All the children started singing “We want ice cream, we want ice cream!” and they pulled on Miss Hellman till she let go of me. “All right,” she said.

They went. Everyone had ice cream except Jessica and me. She was leaning on a sign, looking at the elephants. The sign said

DON’T MISS OUR

RIB-TICKLING ELEPHANT SHOW

AT 4PM AND 5:30!

It was hot.
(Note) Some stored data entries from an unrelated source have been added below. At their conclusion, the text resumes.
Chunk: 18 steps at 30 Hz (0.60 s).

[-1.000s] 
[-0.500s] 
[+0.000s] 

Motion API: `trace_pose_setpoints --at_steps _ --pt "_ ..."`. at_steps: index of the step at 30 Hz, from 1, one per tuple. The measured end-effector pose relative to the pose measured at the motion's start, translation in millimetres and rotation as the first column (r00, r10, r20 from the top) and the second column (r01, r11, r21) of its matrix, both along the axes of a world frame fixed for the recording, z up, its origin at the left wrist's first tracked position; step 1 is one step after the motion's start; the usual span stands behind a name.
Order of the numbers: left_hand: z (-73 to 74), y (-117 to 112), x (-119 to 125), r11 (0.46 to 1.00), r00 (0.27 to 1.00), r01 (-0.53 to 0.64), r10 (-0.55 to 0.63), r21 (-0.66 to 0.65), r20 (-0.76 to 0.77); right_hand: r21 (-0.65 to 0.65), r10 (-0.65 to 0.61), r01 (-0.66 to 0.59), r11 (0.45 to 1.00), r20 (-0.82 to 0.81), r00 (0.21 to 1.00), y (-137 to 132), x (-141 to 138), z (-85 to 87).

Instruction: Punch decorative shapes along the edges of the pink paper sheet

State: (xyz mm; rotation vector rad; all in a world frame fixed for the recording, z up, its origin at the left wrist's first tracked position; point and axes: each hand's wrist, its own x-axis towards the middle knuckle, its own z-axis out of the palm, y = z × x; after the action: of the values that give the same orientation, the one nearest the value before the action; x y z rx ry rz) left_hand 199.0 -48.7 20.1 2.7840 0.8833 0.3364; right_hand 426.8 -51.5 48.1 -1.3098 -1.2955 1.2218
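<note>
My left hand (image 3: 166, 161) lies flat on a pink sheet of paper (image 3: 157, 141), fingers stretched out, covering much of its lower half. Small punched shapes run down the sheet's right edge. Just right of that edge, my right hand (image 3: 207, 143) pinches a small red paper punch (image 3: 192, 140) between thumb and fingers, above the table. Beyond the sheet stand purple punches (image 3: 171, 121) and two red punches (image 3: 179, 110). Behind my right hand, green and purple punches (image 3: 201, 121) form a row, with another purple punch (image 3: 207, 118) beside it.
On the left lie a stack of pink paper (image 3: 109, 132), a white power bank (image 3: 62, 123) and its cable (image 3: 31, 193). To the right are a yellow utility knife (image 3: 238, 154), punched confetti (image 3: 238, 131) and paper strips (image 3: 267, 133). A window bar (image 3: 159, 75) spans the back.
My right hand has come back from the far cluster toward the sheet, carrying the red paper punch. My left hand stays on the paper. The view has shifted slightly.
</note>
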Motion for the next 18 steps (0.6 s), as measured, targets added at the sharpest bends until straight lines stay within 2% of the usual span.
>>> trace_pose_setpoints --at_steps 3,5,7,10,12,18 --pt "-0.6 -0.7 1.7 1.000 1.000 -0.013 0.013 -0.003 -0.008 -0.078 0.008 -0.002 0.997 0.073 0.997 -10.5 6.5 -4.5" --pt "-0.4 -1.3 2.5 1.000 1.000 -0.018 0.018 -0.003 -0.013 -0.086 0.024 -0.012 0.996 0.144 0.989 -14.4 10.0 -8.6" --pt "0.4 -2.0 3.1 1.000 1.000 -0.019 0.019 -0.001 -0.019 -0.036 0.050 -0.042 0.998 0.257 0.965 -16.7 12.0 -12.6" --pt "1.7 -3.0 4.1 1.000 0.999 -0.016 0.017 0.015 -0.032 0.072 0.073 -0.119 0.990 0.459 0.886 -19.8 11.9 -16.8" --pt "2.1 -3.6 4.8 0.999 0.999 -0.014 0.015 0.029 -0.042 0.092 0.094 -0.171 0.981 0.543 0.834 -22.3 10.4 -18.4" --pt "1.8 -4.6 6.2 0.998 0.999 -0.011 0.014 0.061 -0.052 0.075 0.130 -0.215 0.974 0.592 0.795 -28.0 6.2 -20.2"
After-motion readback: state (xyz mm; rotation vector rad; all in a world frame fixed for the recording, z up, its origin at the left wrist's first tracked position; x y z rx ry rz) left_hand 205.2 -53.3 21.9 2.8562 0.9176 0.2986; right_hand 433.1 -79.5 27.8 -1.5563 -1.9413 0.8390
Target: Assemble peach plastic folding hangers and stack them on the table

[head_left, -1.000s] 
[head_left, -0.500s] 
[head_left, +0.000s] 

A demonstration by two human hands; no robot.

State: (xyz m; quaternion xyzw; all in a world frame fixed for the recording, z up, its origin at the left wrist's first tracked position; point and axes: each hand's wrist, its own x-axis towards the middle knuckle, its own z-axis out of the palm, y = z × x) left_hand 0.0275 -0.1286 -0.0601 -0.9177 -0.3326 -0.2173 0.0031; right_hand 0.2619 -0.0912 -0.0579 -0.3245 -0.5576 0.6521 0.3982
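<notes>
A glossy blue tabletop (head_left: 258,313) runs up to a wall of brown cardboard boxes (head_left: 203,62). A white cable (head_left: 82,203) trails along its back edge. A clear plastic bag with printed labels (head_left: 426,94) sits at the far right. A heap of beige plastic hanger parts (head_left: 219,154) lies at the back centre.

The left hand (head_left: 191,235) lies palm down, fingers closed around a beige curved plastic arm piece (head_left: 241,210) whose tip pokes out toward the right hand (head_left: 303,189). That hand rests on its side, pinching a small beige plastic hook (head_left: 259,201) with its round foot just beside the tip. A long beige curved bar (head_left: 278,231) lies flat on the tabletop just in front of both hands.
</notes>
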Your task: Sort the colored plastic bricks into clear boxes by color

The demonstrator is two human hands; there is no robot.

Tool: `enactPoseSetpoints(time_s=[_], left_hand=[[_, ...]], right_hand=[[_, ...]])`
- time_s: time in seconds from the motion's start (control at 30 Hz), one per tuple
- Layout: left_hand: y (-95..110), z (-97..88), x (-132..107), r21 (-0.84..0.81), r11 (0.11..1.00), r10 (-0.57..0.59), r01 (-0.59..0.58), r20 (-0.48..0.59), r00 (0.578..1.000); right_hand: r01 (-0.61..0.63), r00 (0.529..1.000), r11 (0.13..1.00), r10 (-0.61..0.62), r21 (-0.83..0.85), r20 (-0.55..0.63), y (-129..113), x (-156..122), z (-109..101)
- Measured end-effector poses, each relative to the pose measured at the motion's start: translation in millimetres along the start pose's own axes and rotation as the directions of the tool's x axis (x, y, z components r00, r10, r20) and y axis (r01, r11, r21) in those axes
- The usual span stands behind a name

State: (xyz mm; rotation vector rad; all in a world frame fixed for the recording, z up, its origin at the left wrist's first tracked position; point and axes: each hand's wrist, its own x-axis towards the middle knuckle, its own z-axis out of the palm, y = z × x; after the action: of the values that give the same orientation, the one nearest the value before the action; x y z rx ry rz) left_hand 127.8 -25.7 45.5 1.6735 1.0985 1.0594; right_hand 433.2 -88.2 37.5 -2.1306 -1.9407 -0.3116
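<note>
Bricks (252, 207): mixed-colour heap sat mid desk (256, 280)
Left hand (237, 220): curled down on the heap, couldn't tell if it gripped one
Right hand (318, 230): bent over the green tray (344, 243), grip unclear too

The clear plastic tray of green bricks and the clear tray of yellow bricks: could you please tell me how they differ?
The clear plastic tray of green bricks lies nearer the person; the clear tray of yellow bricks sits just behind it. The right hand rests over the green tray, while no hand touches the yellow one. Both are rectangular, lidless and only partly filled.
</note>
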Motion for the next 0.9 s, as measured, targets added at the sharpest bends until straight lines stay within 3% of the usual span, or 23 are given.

I looked at the elephants, they made dust when they walked, there were three of them. They were all gray and dried up and cracked. They moved in slow motion back and forth back and forth. Then two of them moved backwards and the middle one turned in a circle. Then they all went forwards, then they all went backwards. It was so slow it seemed like weeks.

(I was going to give the call, and they would wake up and carry me off to the jungle, but I didn’t.)

Behind us the whole third grade was talking and eating ice cream and getting yelled at.

Jessica stood next to me. “Look at the elephants, Randy,” she said.

“My name isn’t really Randy,” I said.

“I know,” she said.

And we stood there next to each other. The elephants went back and forth back and forth.

Jessica said, “Look, Burt, they are doing their elephant show in their sleep. They’re sleeping, but they can’t stop.”

Miss Iris didn’t sit next to me on the bus ride home. She sat next to Marty Polaski.